Brown Denise, Kauermann Göran, Ford Ian
MRC Social and Public Health Sciences Unit, 4 Lilybank Gardens, University of Glasgow, G12 8RZ, Scotland.
Biom J. 2007 Jun;49(3):441-52. doi: 10.1002/bimj.200510325.
Survival data are often modelled by the Cox proportional hazards model, which assumes that covariate effects are constant over time. In recent years however, several new approaches have been suggested which allow covariate effects to vary with time. Non-proportional hazard functions, with covariate effects changing dynamically, can be fitted using penalised spline (P-spline) smoothing.
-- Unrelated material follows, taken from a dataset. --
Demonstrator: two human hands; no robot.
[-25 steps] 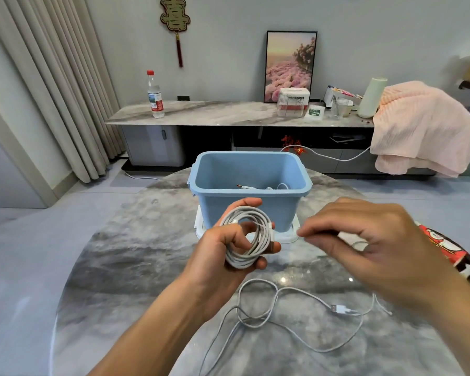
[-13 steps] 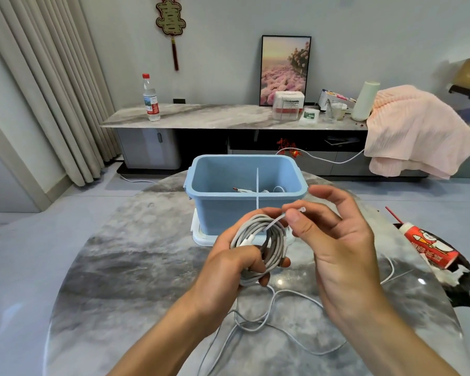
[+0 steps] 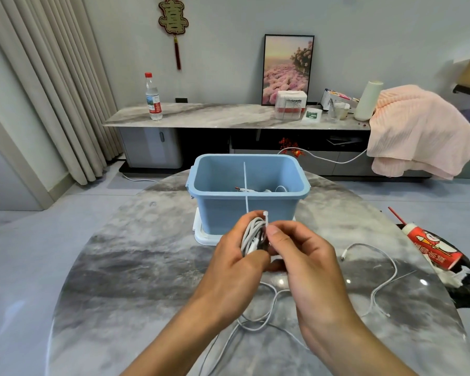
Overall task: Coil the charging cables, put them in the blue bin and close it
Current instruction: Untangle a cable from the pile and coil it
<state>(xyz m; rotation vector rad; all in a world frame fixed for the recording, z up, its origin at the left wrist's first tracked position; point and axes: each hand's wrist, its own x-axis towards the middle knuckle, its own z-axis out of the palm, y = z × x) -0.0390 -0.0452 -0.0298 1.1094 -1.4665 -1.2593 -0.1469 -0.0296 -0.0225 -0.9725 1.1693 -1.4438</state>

By utilising the link between P-spline smoothing and generalised linear mixed models, the smoothing parameters steering the amount of smoothing can be selected. A hybrid routine, combining the mixed model approach with a classical Akaike criterion, is suggested. This approach is evaluated with simulations and applied to data from the West of Scotland Coronary Prevention Study.
生存数据通常采用Cox比例风险模型进行建模,该模型假设协变量效应随时间保持不变。然而,近年来,有人提出了几种新方法,允许协变量效应随时间变化。对于协变量效应动态变化的非比例风险函数,可以使用惩罚样条(P样条)平滑法进行拟合。通过利用P样条平滑法与广义线性混合模型之间的联系,可以选择控制平滑量的平滑参数。有人提出了一种将混合模型方法与经典赤池准则相结合的混合程序。该方法通过模拟进行评估,并应用于苏格兰西部冠心病预防研究的数据。